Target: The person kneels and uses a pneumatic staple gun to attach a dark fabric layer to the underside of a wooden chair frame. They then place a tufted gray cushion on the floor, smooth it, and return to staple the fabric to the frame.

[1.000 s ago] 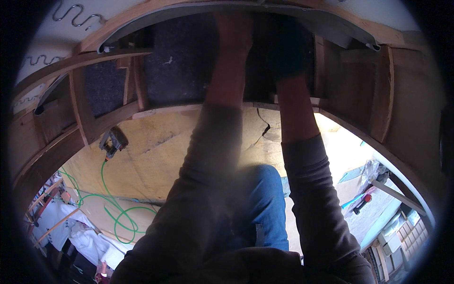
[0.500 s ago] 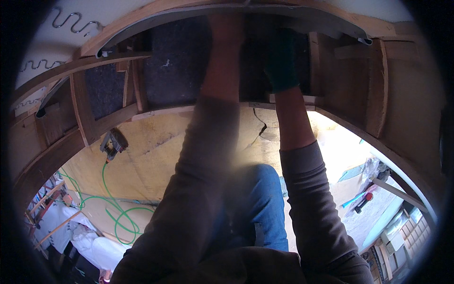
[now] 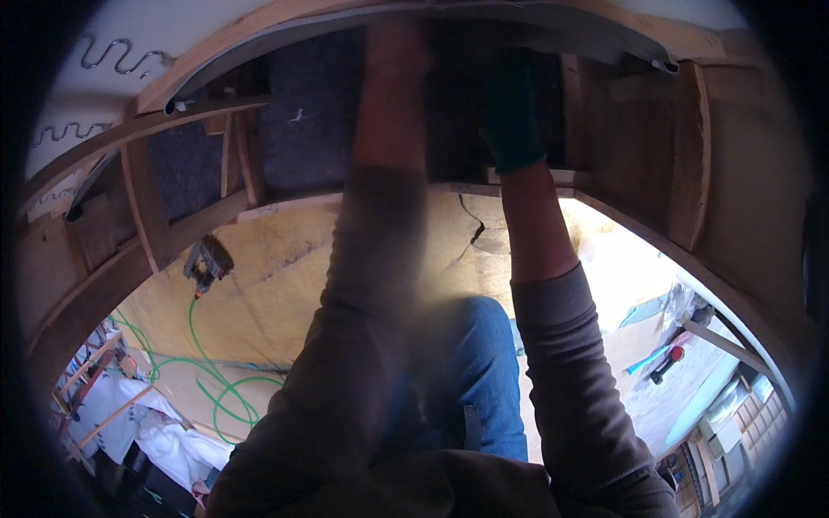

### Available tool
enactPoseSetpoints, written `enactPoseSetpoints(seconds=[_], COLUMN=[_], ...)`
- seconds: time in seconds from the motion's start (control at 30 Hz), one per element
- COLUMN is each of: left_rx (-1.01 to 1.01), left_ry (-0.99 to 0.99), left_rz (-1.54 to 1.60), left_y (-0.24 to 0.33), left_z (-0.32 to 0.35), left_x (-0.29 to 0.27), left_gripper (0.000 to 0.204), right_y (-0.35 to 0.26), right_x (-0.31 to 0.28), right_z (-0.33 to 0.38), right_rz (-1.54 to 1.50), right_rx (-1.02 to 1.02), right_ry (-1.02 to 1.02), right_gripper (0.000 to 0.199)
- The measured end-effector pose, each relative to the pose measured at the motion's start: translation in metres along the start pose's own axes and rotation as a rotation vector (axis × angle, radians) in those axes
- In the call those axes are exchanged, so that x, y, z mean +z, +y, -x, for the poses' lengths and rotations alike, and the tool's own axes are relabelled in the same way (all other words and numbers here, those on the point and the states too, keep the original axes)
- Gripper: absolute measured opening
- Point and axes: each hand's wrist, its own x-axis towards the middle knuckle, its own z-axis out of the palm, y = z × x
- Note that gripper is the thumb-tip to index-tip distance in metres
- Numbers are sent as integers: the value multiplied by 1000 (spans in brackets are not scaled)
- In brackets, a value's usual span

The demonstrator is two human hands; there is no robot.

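Observation:
Both my arms reach forward into the dark inside of a wooden furniture frame, lined with dark fabric. My left hand, its wrist bare, is at the far side beneath a grey edge strip. Shadow hides its fingers. In a green glove, my right hand lies beside it, a little to the right. Its fingertips vanish in the dark, so what either hand touches or holds does not show. Curved metal springs are fixed on the pale panel at the far left.
A staple gun lies on the worn yellowish surface, joined to a looping green air hose. White cloth is heaped at the lower left. A red-and-black tool lies at the right. My knee in jeans rises between my arms.
My left arm has shifted slightly to the left. The right arm has stayed nearly where it was, and the view has moved a little.

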Motion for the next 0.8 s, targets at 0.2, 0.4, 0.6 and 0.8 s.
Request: enactPoseSetpoints(seconds=[0.2, 0.4, 0.6, 0.8], left_rx=[-1, -7, -12, -20], left_ry=[-2, -9, -17, -9], left_rz=[8, 18, 33, 72], left_y=[-1, 2, 2, 1], left_z=[-3, -4, -2, -7], left_x=[-1, 2, -1, 1], left_gripper=[44, 43, 42, 42], right_y=[-6, -17, -25, -26], right_x=[-3, -36, -54, -51], right_z=[-3, -24, -35, -32], right_rz=[215, 139, 108, 43], right_rx=[-14, 81, 73, 45], right_ry=[-180, -329, -221, -168], right_gripper=[38, 35, 48, 60])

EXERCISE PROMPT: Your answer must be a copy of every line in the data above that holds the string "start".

EXERCISE RESPONSE:
- seconds: time in seconds from the motion's start (control at 30 Hz), one per element
- The measured end-effector pose, each relative to the pose measured at the motion's start: translation in metres along the start pose's own axes and rotation as a rotation vector (axis × angle, radians) in those axes

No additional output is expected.